El mundo no está en peligro por las malas personas sino por aquellas que permiten la maldad.
Albert Einstein
Prohibir es fracasar. Es, probablemente, la constatación más certera de nuestra incapacidad para convivir, respetándonos y aceptándonos. Implica admitir que somos incapaces de educar en una sociedad libre.
Cualquier prohibición coarta la libertad de alguien. Siempre. Podemos argumentar que, en muchas ocasiones, es necesario. No lo pongo en duda. Pero sigue siento un fracaso. Estamos poniendo una barrera porque las personas no son capaces de hacerlo. Personalmente.
Educar en el respeto exige un cambio radical de nuestra sociedad y de nuestro modo de pensar. Un ejercicio de desprendimiento del ego y de fomento de la empatía y la compasión. Difíciles de conseguir sin un compromiso real y generoso de quienes se impliquen. Y no se si estamos preparados.
Para ello, es imprescindible comenzar desde la más tierna infancia, seguro. Pero, no nos equivoquemos, también es necesario que quienes somos un poquito mayores, reconsideremos mucho de lo que hacemos, decimos o pensamos. Un ejercicio complejo, este de mirar hacia adentro para sacar la basura. O liberar la mochila.

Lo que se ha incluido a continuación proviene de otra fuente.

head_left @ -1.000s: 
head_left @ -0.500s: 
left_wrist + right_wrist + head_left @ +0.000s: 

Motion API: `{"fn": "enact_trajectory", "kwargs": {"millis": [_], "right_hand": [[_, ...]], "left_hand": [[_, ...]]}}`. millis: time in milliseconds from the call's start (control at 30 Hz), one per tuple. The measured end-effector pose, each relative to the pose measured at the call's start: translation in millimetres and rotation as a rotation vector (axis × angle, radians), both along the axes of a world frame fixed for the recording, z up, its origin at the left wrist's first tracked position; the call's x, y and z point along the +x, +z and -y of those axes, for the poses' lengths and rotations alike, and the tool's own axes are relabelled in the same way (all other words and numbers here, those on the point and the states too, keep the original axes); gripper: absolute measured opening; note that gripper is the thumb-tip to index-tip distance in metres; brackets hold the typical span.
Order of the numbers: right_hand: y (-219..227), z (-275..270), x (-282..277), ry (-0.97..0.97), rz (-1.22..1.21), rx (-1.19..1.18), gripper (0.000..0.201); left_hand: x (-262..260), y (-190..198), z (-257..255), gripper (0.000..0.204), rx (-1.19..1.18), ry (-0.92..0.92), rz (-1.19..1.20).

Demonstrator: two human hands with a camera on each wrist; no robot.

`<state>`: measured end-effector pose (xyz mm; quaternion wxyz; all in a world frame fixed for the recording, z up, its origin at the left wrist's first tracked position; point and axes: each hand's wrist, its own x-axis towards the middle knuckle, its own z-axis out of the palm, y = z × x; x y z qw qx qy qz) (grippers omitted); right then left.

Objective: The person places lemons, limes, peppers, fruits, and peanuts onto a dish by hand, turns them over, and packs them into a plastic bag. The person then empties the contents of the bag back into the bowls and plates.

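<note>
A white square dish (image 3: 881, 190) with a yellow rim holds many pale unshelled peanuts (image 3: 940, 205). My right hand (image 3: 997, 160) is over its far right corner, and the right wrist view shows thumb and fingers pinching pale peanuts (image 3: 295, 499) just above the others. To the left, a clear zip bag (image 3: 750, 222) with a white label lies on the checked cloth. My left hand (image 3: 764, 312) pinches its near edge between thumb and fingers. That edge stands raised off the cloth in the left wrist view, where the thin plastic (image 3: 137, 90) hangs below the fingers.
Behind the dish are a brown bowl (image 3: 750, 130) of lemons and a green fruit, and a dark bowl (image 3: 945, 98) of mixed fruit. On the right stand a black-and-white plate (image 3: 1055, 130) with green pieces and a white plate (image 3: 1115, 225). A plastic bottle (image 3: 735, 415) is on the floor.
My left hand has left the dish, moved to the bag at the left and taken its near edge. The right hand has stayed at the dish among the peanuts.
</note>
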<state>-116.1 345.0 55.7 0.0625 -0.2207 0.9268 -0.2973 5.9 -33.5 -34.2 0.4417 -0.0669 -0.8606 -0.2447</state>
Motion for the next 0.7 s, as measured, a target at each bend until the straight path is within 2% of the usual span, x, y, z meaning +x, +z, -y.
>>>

Es una tarea cotidiana de autoobservación de nuestras actitudes. De aquellas que pueden resultar ofensivas o insultantes para otra persona, aunque no se encuentre allí. Porque el respeto, como la valentía, tiene valor cuando se practica a solas.
Este ejercicio de autocrítica es liberador. Te das cuenta que estabas cargando algo por una extraña sensación de coherencia mal entendida. Hasta que decides decirte ¡Yo no soy así! y lo dejas atras. Entonces se produce una sensación de espacio -no se explicarlo de otra forma, lo siento- como cuando te limpian una herida.
Esta tarea también tiene una segunda parte. La tolerancia. Entender que, en ocasiones, la ofensa solo tiene lugar si nos sentimos ofendidos. Que es un regalo envenenado que solo adquiere importancia en cuanto lo aceptemos.